▶ **AIM OF THE EXERCISE**:
Although pictures appear in the data, the answer should contain only the lines from its start through the line with "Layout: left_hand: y", written out exactly.

▶ **GIVEN DATA**:
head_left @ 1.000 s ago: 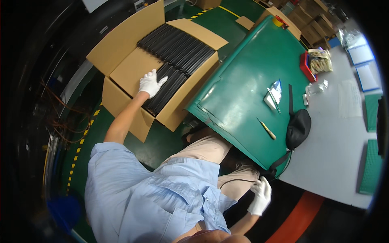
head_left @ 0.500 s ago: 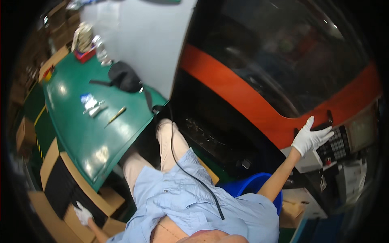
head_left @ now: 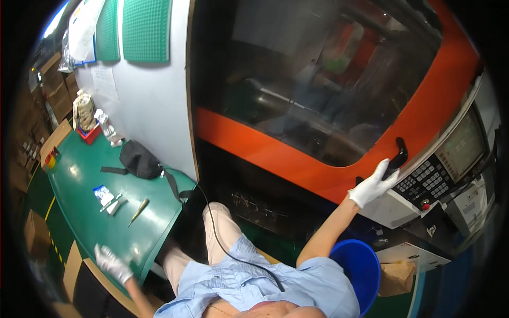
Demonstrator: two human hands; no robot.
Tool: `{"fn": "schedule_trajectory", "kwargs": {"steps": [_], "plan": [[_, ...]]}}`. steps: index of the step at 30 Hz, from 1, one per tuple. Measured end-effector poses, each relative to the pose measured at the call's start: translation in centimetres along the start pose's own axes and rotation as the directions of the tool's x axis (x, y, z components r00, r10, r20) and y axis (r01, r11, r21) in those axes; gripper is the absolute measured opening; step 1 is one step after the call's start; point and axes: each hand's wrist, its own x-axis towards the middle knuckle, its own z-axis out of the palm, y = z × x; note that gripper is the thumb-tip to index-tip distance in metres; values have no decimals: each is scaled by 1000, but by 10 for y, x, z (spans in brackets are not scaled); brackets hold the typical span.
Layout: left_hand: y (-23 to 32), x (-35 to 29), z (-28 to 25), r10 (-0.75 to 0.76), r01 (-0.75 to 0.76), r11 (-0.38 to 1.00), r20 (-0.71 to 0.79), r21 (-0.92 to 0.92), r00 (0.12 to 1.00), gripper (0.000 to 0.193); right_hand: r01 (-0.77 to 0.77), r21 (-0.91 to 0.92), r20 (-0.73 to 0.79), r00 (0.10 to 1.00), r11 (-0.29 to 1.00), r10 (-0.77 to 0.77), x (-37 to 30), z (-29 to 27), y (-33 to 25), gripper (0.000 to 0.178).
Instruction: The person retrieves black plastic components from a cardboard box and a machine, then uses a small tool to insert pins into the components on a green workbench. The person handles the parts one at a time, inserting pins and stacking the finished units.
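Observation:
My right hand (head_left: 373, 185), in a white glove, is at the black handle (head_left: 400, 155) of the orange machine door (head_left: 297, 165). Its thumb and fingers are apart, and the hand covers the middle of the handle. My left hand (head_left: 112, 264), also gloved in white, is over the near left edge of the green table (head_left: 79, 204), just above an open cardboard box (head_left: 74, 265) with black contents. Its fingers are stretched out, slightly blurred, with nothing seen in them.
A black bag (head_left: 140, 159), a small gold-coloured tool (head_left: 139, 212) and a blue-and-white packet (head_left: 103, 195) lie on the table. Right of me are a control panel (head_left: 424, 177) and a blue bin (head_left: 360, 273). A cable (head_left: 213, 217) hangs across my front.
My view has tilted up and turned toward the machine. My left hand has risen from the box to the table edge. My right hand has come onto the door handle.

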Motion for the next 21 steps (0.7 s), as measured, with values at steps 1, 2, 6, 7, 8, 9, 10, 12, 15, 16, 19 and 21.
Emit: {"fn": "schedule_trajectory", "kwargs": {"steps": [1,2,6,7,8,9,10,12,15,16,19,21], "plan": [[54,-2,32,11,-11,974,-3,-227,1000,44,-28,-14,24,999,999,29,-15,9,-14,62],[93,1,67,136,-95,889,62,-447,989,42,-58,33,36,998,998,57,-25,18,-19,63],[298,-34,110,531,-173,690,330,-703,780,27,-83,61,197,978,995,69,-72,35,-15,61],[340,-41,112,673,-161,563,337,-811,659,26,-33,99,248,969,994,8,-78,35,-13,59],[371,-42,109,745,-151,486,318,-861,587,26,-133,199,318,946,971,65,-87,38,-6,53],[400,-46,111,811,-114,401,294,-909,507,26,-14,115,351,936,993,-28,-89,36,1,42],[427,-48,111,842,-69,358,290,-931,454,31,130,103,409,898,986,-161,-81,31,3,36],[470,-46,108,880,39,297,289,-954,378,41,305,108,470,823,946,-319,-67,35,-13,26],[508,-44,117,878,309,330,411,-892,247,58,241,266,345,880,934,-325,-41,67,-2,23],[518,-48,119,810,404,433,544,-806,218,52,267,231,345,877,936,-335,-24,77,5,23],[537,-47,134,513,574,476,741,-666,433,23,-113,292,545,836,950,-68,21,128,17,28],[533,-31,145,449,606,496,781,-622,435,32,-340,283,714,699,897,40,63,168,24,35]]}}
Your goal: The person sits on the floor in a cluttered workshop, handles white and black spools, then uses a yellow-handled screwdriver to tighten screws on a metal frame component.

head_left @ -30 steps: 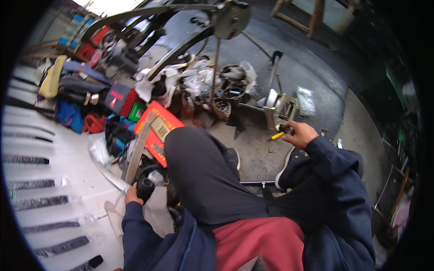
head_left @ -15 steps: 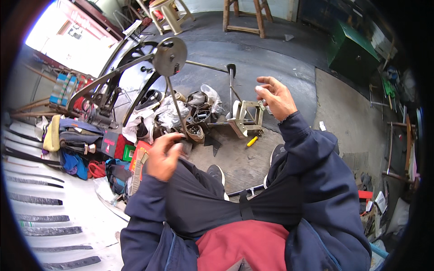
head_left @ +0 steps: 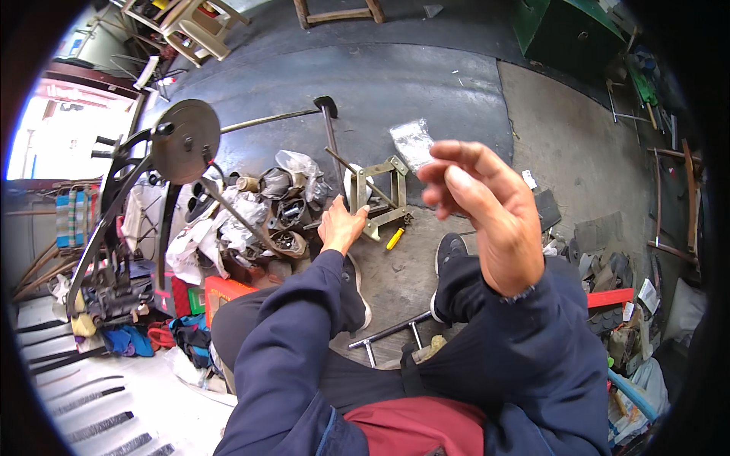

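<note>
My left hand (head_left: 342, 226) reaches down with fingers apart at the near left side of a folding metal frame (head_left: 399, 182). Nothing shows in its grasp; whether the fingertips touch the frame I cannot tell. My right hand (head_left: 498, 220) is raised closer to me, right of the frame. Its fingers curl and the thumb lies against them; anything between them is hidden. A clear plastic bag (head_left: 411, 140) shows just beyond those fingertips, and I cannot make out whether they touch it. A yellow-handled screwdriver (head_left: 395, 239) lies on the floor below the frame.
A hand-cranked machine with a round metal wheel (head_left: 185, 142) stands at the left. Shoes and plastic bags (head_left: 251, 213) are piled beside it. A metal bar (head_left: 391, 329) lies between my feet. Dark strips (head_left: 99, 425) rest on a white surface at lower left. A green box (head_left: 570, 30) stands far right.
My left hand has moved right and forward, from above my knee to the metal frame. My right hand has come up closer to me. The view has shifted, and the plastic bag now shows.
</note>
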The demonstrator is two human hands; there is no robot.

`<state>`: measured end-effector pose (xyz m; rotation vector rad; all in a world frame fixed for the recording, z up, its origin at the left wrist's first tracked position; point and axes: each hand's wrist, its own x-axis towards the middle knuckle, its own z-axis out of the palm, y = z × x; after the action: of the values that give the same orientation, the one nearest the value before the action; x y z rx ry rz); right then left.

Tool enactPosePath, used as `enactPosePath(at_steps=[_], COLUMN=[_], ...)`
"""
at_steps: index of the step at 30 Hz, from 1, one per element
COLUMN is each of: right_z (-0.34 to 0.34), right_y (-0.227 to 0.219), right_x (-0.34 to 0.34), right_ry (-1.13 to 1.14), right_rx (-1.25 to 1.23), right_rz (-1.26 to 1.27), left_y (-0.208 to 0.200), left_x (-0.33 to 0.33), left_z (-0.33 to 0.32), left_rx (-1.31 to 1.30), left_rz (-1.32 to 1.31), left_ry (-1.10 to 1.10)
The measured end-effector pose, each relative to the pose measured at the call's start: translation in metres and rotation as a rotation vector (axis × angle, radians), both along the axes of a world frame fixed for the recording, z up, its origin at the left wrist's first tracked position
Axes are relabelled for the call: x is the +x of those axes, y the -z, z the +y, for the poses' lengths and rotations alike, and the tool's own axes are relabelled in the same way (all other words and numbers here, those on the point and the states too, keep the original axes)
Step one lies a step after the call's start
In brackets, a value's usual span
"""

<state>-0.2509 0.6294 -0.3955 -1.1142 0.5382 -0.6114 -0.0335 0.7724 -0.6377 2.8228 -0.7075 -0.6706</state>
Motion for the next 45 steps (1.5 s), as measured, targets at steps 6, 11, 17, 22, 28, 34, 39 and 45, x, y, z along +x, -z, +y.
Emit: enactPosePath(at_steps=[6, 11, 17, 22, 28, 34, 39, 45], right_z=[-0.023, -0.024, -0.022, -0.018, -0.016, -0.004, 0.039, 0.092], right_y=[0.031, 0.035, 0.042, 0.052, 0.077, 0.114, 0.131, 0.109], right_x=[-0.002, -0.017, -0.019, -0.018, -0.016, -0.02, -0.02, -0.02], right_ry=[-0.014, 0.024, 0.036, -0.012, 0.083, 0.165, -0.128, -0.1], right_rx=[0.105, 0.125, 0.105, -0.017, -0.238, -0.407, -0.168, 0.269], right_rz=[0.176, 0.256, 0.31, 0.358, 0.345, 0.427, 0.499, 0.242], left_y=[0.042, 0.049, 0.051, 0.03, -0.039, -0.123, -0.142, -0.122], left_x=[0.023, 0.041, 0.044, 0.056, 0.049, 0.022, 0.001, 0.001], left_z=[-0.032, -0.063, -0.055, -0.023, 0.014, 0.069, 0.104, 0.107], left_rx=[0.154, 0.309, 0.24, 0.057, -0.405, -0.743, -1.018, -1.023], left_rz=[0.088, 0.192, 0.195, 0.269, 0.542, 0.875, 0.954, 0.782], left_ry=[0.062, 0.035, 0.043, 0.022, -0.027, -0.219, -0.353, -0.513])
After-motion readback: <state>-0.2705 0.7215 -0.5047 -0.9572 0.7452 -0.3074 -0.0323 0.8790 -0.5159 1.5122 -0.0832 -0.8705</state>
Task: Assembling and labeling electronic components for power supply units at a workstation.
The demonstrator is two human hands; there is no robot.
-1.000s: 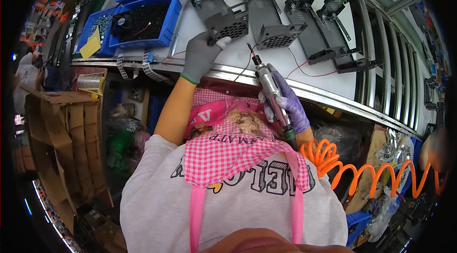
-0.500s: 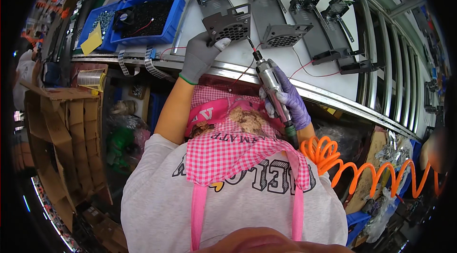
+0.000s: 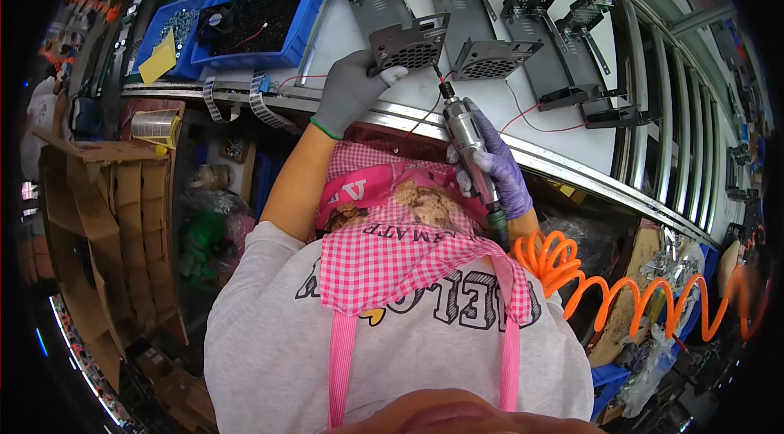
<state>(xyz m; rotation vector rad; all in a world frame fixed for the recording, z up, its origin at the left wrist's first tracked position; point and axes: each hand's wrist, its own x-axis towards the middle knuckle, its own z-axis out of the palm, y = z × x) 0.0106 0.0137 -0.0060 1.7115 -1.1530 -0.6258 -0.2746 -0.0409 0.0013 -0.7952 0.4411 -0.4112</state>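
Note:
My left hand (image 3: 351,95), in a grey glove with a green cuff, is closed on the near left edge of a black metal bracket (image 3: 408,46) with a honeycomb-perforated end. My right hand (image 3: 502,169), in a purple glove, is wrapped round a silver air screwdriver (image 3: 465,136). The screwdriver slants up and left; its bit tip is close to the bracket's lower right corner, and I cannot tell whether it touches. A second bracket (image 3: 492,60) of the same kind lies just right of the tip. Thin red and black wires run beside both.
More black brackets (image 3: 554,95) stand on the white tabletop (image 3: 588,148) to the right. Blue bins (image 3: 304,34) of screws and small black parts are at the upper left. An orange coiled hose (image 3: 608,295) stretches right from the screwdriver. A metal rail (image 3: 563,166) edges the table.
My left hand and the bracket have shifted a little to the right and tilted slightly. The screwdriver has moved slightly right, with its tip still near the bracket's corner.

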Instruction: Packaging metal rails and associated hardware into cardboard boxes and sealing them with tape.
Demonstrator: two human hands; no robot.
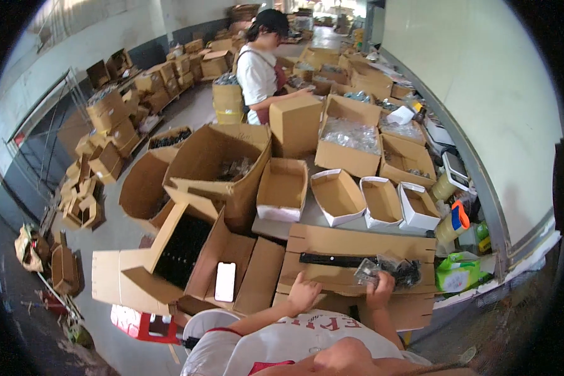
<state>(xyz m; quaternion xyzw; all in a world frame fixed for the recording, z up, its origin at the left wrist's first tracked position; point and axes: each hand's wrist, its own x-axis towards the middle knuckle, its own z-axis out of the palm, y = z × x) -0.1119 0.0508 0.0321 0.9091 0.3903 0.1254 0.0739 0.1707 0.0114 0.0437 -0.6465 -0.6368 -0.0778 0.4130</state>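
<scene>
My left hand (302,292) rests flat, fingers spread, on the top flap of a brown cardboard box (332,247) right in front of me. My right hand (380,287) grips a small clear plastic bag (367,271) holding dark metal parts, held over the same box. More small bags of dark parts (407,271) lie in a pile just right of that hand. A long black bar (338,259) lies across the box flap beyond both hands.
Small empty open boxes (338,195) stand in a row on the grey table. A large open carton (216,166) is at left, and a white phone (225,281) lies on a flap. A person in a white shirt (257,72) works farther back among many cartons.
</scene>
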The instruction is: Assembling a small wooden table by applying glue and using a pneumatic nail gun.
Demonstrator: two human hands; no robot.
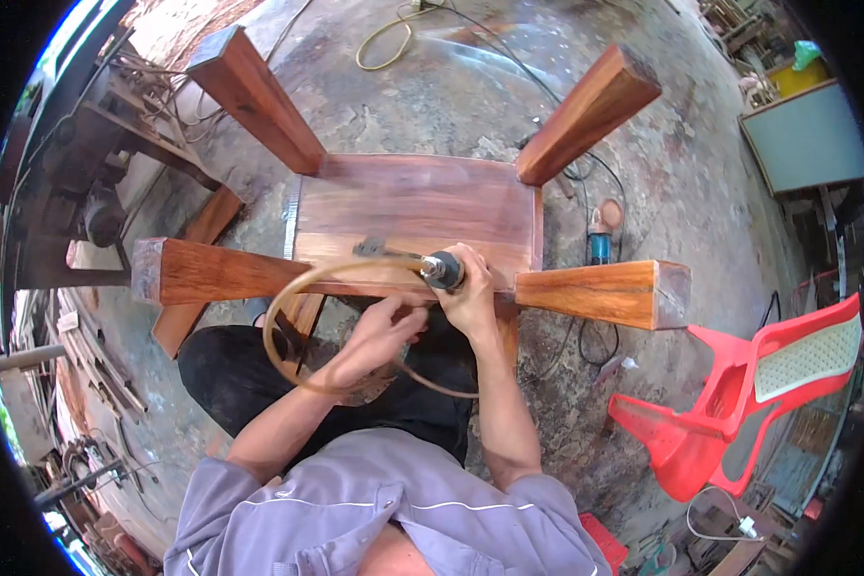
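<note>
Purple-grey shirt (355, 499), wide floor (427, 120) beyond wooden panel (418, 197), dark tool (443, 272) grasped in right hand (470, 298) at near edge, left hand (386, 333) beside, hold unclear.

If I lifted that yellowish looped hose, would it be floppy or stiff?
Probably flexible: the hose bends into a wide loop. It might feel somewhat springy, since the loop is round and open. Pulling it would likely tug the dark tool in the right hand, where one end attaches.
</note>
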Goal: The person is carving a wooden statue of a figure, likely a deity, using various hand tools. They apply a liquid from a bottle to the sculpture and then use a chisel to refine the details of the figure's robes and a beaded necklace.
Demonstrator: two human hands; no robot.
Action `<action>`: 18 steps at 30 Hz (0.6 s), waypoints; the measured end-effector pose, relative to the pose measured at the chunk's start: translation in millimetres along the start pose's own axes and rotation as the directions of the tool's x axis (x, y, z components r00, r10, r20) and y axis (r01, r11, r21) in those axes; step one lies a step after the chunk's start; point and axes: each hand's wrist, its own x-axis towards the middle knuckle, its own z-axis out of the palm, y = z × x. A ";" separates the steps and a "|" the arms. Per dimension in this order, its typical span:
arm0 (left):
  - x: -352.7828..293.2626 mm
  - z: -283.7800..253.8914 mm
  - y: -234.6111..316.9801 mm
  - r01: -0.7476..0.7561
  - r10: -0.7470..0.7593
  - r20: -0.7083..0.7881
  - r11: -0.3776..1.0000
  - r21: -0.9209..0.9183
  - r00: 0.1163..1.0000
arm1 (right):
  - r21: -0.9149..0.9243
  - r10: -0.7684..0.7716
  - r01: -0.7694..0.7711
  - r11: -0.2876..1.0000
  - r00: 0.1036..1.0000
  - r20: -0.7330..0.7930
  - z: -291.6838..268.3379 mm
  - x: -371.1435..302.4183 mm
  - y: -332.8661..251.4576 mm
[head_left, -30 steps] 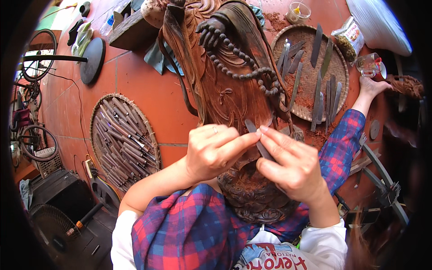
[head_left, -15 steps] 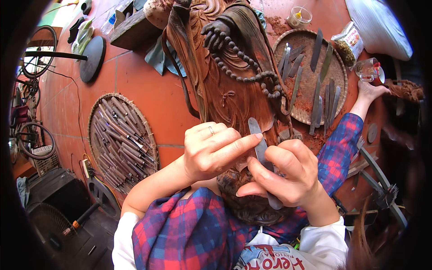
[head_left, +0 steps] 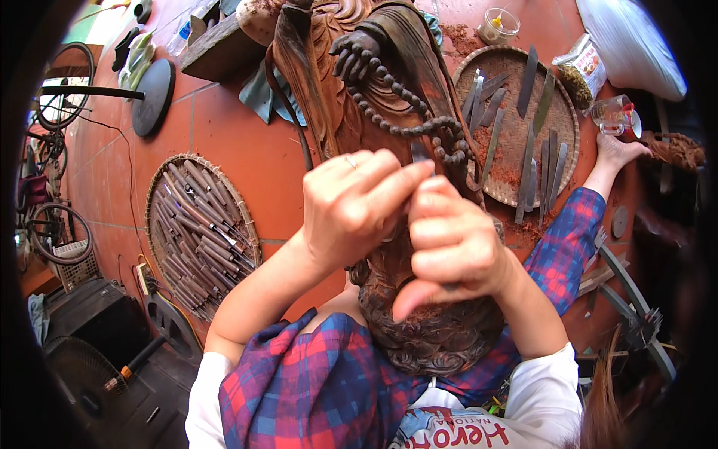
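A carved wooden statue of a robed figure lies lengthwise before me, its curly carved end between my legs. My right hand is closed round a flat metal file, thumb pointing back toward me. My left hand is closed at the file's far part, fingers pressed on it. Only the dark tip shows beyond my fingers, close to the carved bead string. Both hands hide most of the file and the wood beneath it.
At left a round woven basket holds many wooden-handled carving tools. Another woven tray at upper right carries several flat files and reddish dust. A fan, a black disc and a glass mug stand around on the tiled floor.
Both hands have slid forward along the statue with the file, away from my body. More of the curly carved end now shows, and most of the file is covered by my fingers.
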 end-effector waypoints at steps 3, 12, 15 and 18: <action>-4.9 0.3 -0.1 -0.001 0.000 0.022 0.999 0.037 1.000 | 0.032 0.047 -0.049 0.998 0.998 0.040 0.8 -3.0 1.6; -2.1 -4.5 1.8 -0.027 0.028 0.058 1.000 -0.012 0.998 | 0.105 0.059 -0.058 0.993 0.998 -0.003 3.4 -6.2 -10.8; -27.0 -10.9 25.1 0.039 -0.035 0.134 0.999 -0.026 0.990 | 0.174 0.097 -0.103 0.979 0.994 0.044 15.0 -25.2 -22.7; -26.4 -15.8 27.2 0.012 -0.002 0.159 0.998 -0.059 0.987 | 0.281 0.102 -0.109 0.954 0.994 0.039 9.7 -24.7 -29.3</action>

▶ **WRITTEN ANSWER**:
head_left @ 1.000 s ago: 
head_left @ 0.500 s ago: 
head_left @ now: 
Demonstrator: two human hands; no robot.
Tool: `{"fn": "schedule_trajectory", "kwargs": {"steps": [_], "plan": [[_, ...]]}}`. steps: index of the step at 30 Hz, from 1, one per tuple. Measured end-effector poses, each relative to the pose measured at the call's start: translation in centimetres along the start pose's own axes and rotation as the directions of the tool's x axis (x, y, z components r00, r10, r20) and y axis (r01, r11, r21) in those axes; gripper is the absolute measured opening; step 1 is one step after the call's start; point and axes: each hand's wrist, its own x-axis towards the middle knuckle, its own z-axis out of the palm, y = z × x; note that gripper is the thumb-tip to index-tip distance in metres; values have no decimals: each is scaled by 1000, but by 10 for y, x, z (spans in brackets are not scaled); brackets hold the typical span.
Layout: left_hand: y (-23 to 32), x (-35 to 29), z (-28 to 25), r10 (-0.75 to 0.76), r01 (-0.75 to 0.76), r11 (-0.38 to 1.00), r20 (-0.71 to 0.79), r21 (-0.92 to 0.92), r00 (0.12 to 1.00), gripper (0.000 to 0.193); right_hand: r01 (-0.77 to 0.77), r21 (-0.91 to 0.92), r20 (-0.73 to 0.79), r00 (0.10 to 1.00), r11 (-0.29 to 1.00), r10 (-0.77 to 0.77), x (-37 to 30), z (-29 to 27), y (-33 to 25), gripper (0.000 to 0.178).

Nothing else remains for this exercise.